Bursting the bubble on cancer

How to take on the leading cause of death in the developed world? To go big, you need to start small thinks Professor Steve Evans as he takes us through the use of microbubbles in drug delivery…

How can a tiny bubble treat some of the most serious and complex diseases which humans suffer?

The answer is that to an extent they already do ­–­ microbubbles are used in medicine to improve the use of ultrasound imaging. They reflect soundwaves better than human tissue and can be injected into a patient’s bloodstream to improve the images produced from an ultrasound scan.

However, I think these microbubbles have an even more valuable use: to carry drugs to specific parts of the body so targeting cancer tumours directly.

Microbubbles, as the name suggests, are very small bubbles ­– just one-thousandth of a millimetre across. At the moment, once they’re injected into the body, they circulate and eventually burst, delivering their harmless gas contents without causing any damage to healthy cells and organs. With some adaptation, they could do so much more; so, while I’m a physicist by trade, I’m working with engineers and health researchers on a programme to develop a new way to aid the therapeutic delivery of drugs to tumours using them.

Our plan is to develop systems to precisely measure the dose of drugs required for delivery direct to the site of the tumour via the microbubbles, place them safely into measured bubbles and insert them into the body before tracking them to the right place. We’ll then use ultrasound to burst them, so the payload is delivered to the right location on a tumour.

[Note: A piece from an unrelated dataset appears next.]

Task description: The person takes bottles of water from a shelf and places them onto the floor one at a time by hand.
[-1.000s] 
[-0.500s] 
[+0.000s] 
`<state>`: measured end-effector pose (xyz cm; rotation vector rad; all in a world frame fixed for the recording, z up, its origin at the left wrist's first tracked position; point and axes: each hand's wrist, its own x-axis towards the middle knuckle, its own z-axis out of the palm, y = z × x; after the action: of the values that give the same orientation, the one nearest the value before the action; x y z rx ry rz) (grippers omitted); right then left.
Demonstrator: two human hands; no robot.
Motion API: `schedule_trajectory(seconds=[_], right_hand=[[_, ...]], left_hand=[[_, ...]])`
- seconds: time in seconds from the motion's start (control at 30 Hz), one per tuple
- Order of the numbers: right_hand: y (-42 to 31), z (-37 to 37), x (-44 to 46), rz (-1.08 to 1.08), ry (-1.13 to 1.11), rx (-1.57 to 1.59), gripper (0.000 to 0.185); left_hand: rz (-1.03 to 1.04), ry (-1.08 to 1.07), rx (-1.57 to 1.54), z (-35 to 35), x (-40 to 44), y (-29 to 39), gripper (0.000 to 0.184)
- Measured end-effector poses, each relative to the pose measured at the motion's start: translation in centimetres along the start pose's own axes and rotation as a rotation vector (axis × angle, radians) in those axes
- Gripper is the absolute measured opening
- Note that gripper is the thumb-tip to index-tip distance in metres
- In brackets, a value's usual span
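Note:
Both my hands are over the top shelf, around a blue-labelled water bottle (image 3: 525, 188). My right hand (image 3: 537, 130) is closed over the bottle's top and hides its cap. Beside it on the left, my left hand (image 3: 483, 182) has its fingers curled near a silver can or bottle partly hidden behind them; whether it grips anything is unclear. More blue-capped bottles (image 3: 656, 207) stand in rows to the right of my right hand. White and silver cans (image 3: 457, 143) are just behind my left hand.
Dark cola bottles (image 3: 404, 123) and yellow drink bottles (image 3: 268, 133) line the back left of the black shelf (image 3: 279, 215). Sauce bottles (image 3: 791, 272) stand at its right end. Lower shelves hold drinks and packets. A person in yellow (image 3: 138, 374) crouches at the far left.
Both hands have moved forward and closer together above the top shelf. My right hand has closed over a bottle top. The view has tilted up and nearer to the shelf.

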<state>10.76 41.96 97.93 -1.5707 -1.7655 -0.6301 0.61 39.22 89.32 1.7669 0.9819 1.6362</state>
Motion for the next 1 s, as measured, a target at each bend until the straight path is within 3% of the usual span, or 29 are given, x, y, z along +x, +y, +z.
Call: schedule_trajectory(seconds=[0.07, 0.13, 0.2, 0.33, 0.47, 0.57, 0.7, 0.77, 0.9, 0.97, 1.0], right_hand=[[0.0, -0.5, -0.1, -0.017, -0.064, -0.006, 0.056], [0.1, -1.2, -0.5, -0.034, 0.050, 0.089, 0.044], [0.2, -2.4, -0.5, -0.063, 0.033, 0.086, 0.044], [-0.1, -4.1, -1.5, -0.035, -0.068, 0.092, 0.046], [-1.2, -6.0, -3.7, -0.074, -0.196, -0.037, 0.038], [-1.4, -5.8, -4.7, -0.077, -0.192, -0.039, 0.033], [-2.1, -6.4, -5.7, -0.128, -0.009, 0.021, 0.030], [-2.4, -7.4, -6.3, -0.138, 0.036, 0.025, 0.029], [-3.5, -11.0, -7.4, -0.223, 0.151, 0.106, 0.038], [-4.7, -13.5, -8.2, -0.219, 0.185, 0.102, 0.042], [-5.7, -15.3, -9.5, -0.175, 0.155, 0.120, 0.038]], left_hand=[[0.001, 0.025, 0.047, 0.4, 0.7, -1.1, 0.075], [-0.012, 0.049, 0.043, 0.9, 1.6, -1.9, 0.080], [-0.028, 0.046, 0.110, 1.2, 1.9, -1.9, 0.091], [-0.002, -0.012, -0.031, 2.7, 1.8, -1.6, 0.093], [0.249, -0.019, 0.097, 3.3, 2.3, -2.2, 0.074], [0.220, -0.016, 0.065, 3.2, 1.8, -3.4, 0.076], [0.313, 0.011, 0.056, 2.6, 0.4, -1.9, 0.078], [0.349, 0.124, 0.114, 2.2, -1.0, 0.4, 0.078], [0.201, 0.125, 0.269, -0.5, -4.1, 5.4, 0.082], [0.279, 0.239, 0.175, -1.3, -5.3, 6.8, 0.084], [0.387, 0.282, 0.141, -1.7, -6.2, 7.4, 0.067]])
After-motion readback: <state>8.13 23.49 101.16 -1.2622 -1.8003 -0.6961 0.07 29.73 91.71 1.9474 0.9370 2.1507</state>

In contrast, at present, when a patient receives chemotherapy they have drugs injected into their bloodstream to fight the tumour. These drugs are designed to attack and kill cancer cells as they spread around the patient’s body, but they damage healthy cells and cause well-known side effects in the process.

It could be as easy as slotting in the medicines a patient needs and letting the machine produce the treatment, like the coffee machines where you put a pod in and get various flavours out

The advantage I’ve already found with microbubbles is that when they burst, they can temporarily break down the cell tissue in the tumour, delivering the medicine directly into the tumour cells.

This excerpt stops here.